## Task brief
Find the word "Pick" below. Copy each line that has it.

(Data items)

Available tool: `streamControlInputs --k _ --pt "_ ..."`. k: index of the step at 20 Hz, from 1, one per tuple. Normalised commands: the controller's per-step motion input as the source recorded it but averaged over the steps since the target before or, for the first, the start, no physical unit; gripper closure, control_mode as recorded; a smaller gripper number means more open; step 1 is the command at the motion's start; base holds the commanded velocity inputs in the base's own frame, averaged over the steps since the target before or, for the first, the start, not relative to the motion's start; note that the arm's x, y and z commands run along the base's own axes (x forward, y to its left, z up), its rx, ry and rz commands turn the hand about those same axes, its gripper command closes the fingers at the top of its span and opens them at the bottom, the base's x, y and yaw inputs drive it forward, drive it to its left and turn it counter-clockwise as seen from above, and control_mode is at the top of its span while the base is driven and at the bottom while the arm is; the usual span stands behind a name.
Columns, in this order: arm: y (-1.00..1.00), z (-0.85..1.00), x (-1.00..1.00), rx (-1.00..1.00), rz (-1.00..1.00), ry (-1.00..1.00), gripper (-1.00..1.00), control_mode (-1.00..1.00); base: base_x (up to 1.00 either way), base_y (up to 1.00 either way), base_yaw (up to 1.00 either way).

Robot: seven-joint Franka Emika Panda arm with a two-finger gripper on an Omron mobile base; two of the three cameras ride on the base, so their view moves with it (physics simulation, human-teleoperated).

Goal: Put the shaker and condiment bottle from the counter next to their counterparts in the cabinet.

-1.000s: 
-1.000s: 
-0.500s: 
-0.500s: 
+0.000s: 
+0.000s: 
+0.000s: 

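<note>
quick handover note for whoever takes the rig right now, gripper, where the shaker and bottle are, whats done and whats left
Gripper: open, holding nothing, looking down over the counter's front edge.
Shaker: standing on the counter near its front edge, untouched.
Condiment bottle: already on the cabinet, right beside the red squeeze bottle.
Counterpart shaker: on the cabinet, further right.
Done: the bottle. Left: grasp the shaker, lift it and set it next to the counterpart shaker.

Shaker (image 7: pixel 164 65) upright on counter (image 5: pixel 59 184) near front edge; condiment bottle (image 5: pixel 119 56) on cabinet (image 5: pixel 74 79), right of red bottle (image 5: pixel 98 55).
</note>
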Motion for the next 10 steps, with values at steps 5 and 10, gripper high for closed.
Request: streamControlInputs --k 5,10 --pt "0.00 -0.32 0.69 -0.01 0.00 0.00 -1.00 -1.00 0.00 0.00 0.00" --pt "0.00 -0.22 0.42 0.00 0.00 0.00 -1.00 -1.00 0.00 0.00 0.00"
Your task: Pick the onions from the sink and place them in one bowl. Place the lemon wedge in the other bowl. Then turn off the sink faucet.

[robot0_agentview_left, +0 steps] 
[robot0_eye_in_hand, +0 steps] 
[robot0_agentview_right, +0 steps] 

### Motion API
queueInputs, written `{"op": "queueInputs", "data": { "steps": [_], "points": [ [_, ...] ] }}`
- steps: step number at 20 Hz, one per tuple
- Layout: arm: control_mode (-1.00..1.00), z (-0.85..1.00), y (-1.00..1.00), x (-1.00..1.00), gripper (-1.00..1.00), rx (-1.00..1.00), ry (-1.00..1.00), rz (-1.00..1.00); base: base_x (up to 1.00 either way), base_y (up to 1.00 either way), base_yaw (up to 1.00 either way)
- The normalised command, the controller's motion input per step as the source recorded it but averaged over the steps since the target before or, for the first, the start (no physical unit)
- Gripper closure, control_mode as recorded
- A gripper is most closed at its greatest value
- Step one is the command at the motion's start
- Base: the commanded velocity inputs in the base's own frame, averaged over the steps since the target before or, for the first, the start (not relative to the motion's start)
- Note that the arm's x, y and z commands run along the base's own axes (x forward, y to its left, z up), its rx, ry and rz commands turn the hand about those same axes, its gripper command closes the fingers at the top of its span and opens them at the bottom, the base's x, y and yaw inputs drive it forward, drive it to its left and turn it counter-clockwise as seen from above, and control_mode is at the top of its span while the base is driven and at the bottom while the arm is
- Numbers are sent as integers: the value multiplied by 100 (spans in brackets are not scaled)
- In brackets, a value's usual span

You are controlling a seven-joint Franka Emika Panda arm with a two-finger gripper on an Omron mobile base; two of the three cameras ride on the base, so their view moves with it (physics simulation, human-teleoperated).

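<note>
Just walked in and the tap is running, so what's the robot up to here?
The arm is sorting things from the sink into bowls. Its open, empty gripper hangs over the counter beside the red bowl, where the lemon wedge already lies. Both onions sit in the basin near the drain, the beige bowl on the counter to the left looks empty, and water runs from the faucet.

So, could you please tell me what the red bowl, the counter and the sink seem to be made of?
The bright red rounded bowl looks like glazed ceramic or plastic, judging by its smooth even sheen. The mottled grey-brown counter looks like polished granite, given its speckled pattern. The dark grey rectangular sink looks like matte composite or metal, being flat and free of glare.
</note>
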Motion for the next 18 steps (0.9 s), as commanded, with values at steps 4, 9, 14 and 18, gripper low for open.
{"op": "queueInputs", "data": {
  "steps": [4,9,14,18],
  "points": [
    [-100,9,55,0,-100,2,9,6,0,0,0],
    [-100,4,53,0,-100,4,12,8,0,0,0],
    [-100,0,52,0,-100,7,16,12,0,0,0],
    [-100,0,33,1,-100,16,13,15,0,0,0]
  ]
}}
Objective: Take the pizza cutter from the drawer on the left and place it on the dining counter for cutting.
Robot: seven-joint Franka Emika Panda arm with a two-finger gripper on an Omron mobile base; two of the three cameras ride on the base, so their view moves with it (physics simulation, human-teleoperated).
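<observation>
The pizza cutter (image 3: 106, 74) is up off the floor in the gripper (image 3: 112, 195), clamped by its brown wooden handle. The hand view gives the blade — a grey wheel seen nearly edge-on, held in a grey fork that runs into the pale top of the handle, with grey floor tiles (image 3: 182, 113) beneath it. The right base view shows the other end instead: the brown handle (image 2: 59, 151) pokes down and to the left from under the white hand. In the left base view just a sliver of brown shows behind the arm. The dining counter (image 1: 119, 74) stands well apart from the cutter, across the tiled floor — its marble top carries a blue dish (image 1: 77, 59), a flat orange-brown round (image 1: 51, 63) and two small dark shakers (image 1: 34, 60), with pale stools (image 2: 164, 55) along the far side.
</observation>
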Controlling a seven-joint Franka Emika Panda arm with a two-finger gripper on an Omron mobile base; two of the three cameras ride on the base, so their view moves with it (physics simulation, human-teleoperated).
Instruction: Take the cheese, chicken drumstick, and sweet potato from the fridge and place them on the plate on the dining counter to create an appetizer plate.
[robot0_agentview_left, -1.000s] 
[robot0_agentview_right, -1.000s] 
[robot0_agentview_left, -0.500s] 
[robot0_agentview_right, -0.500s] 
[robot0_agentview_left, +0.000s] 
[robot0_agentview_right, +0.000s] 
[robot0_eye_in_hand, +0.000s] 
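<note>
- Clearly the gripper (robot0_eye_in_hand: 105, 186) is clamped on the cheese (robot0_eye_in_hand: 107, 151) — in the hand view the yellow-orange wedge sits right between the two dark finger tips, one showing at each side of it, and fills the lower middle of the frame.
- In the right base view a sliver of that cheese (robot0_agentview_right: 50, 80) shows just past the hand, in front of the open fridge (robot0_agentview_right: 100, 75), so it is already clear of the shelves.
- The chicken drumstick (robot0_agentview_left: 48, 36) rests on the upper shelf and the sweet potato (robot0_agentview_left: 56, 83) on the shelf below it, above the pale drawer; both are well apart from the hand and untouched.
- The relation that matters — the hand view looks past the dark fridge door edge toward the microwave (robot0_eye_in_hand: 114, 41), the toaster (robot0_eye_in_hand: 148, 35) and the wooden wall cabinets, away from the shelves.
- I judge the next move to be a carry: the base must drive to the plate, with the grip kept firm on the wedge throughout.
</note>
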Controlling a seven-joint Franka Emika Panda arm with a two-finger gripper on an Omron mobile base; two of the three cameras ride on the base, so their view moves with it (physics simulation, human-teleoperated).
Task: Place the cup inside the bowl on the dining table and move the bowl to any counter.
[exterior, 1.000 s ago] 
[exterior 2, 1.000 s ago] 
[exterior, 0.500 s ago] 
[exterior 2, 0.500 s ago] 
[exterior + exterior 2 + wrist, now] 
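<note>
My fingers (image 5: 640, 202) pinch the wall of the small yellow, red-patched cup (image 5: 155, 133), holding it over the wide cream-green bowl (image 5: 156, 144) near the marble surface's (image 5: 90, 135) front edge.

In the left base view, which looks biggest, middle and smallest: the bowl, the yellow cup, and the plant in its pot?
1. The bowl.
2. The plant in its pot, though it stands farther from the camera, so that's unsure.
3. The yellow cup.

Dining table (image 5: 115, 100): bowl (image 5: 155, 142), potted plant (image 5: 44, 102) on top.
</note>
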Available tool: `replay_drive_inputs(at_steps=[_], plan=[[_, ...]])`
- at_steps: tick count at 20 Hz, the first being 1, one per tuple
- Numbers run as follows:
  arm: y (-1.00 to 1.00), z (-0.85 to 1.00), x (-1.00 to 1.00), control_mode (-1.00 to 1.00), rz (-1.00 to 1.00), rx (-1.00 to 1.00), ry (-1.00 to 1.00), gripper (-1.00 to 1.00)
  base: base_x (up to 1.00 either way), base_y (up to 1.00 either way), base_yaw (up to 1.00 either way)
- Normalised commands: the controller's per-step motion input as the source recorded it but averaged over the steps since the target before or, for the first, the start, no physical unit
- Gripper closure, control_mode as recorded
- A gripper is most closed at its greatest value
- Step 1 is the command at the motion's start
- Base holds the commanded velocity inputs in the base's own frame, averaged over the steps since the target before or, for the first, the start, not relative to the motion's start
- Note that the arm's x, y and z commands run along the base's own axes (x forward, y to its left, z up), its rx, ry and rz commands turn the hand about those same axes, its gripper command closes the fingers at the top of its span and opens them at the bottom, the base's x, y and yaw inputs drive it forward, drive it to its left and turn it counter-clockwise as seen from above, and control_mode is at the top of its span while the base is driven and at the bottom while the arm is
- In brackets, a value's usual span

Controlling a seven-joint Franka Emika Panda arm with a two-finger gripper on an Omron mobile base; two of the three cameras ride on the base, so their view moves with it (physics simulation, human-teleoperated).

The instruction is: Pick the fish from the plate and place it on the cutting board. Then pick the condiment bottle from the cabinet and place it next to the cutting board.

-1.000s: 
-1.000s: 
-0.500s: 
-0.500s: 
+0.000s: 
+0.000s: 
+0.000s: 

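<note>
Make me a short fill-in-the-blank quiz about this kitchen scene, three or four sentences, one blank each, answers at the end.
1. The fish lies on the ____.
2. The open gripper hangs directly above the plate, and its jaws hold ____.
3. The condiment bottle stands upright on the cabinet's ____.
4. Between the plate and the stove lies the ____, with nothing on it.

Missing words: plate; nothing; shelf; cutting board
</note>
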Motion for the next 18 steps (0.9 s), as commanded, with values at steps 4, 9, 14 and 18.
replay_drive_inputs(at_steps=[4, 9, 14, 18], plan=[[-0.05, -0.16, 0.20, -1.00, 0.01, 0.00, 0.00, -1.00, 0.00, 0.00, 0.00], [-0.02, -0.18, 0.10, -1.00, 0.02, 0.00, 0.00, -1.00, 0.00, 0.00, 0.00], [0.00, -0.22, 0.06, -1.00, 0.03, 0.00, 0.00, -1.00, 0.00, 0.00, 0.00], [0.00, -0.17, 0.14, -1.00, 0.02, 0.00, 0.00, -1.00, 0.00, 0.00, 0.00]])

## Exercise answer
Your task: Pick the onions from the sink and place them in one bowl. Place the lemon wedge in the other bowl. Then turn off the sink faucet.
The instruction is: Pick the fish from the plate and place it on the cutting board. Then pick the condiment bottle from the cabinet and place it next to the cutting board.

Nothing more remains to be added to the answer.